Cyclic multiplicative-additive proof nets of linear logic with an application to language parsing

This paper concerns a logical approach to natural language parsing based on proof nets (PNs), i.e. de-sequentialized proofs, of linear logic (LL). It first provides a syntax for proof structures (PSs) of the cyclic multiplicative and additive fragment of linear logic (CyMALL).
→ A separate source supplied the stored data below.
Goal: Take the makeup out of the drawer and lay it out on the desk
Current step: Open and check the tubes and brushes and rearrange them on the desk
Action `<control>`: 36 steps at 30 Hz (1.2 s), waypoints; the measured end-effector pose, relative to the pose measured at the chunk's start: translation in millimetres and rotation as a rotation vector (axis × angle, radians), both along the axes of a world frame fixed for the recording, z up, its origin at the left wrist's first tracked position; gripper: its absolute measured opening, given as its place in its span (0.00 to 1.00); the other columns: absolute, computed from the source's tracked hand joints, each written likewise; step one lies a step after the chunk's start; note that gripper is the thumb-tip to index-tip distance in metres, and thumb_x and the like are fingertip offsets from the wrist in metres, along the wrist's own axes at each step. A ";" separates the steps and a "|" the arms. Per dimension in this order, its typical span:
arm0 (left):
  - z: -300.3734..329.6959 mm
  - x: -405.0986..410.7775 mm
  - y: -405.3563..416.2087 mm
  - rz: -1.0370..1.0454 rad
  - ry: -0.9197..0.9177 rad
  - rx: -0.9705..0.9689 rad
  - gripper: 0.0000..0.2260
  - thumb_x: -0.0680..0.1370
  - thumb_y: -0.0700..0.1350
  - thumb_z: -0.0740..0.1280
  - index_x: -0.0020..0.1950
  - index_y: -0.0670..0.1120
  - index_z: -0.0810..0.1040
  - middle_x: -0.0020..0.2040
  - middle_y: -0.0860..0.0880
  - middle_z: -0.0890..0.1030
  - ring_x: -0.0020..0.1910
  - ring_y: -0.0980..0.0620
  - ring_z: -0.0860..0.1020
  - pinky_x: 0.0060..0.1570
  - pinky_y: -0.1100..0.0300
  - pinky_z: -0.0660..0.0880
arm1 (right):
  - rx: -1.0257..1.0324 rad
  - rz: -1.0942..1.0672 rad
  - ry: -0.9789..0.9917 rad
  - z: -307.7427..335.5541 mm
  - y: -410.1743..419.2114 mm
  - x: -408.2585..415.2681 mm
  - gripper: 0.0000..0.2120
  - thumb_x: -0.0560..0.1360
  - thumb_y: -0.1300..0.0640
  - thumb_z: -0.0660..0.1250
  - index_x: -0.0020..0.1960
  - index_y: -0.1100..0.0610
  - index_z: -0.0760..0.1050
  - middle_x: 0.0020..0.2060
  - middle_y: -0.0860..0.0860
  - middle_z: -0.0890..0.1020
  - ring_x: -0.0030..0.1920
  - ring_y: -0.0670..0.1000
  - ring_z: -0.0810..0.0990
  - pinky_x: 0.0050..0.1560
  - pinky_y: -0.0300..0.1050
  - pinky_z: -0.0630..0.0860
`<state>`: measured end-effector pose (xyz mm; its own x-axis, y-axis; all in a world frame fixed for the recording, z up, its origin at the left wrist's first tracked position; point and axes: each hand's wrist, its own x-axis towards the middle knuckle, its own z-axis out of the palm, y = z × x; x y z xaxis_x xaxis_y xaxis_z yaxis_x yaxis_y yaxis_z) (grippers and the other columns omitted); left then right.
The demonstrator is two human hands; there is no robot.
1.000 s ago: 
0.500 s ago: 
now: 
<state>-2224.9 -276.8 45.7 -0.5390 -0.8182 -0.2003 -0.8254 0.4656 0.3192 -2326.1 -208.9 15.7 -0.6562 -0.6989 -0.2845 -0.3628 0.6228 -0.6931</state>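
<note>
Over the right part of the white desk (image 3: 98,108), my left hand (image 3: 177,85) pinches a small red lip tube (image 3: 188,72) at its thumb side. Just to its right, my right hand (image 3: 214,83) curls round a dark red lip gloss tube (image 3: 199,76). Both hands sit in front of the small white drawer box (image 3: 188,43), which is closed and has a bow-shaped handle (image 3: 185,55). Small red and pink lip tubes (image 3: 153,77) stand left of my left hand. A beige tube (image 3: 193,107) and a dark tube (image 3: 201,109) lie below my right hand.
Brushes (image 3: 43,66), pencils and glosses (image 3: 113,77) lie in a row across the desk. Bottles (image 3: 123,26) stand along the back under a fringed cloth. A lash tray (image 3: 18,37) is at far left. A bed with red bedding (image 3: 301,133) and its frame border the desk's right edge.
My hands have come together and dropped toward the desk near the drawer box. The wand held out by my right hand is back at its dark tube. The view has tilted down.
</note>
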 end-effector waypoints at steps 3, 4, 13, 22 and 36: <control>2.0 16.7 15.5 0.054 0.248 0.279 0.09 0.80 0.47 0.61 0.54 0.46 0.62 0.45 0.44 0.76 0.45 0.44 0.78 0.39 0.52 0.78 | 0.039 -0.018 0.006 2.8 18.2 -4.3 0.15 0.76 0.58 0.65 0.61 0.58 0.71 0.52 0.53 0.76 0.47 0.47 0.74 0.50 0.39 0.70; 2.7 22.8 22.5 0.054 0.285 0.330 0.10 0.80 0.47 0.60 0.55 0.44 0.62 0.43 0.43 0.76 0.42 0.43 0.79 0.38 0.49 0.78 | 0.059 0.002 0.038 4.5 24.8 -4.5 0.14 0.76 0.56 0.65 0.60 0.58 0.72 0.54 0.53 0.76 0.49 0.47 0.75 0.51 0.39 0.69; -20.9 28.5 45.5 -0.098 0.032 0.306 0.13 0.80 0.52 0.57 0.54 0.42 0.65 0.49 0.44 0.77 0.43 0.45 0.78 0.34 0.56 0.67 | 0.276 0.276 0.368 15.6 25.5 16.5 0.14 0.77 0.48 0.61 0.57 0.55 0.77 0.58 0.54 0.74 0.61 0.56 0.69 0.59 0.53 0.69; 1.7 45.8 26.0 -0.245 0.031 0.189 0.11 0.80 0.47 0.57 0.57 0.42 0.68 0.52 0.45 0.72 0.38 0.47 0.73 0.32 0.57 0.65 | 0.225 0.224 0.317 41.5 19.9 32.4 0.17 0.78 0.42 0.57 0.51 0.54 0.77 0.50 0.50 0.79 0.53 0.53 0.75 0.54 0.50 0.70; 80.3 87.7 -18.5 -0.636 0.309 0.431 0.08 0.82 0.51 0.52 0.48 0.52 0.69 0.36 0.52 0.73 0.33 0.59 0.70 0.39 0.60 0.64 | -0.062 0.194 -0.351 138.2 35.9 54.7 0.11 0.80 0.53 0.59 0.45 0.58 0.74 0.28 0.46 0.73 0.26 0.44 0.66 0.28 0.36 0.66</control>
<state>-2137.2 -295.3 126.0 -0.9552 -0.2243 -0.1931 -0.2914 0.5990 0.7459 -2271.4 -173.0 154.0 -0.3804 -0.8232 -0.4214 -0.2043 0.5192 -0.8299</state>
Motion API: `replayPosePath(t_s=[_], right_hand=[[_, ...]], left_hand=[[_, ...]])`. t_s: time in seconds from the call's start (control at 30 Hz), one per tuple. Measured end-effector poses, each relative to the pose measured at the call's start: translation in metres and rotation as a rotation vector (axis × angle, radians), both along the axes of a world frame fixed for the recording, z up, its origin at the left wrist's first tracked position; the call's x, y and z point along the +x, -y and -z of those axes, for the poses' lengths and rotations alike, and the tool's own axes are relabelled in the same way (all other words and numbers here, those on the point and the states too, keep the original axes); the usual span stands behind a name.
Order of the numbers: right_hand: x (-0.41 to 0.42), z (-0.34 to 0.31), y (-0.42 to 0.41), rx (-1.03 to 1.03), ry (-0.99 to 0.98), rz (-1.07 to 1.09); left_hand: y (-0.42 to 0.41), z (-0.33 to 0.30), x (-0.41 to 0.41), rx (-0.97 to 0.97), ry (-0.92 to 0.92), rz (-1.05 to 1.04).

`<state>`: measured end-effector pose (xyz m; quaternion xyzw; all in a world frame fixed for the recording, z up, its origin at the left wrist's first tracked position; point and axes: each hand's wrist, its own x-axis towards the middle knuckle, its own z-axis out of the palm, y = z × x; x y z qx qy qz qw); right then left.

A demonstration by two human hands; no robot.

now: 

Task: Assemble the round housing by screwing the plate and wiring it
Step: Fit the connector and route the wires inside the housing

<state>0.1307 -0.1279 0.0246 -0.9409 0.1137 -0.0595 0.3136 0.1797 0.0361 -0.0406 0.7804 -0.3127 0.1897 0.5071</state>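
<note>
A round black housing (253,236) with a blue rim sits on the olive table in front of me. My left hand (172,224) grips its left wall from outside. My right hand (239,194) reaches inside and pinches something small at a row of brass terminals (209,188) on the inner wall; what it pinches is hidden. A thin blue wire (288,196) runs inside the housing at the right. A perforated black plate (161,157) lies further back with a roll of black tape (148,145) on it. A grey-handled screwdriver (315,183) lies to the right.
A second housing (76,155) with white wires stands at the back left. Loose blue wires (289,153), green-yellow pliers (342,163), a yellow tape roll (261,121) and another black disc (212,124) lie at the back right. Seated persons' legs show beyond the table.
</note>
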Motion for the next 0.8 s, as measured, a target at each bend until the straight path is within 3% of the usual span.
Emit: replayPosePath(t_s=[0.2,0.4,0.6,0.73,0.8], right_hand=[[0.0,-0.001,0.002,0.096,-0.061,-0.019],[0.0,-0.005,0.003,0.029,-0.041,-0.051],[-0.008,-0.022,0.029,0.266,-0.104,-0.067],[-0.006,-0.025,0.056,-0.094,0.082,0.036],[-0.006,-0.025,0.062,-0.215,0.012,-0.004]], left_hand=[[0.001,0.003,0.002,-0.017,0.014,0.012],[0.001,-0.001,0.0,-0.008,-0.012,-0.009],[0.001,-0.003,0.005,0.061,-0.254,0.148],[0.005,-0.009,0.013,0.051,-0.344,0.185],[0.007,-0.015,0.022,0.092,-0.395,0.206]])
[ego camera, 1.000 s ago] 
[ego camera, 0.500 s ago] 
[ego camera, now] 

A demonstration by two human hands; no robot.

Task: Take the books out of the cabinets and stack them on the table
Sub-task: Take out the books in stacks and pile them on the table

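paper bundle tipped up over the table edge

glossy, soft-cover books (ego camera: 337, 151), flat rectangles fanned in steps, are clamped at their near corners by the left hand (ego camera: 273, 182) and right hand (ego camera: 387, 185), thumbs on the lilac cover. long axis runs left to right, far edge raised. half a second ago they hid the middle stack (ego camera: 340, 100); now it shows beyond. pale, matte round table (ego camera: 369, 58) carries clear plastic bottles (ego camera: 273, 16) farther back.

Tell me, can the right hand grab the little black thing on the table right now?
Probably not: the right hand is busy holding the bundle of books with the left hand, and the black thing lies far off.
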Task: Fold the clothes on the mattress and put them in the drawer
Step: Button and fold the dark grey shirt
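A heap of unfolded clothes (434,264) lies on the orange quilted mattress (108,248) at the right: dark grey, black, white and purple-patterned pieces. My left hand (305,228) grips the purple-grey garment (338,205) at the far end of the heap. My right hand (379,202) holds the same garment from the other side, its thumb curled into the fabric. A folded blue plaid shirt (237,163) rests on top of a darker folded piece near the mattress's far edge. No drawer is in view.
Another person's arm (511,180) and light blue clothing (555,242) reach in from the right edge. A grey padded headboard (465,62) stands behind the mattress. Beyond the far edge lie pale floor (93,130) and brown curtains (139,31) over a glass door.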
A PS is an oriented graph, weighted by boolean monomial weights, whose conclusions Γ are endowed with a cyclic order σ. Roughly, a PS π with conclusions σ(Γ) is correct (so, it is a proof net), if any slice φ(π), obtained by a boolean valuation φ of π, is a multiplicative (CyMLL) PN with conclusions σ(Γr), where Γr is an additive resolution of Γ, i.e. a choice of an additive subformula for each formula of Γ. The correctness criterion for CyMLL PNs can be considered as the non-commutative counterpart of the famous Danos-Regnier (DR) criterion for PNs of the pure multiplicative fragment (MLL) of LL. The main intuition relies on the fact that any DR-switching (i.e. any correction or test graph for a given PN) can be naturally viewed as a seaweed, that is, a rootless planar tree inducing a cyclic order on the conclusions of the given PN. Unlike the most part of current syntaxes for non-commutative PNs, our syntax allows a sequentialization for the full class of CyMALL PNs, without requiring these latter to be cut-free. One of the main contributions of this paper is to provide a characterization of CyMALL PNs for the additive Lambek Calculus and thus a geometrical (non inductive) way to parse sentences containing words with syntactical ambiguity (i.e., with polymorphic type).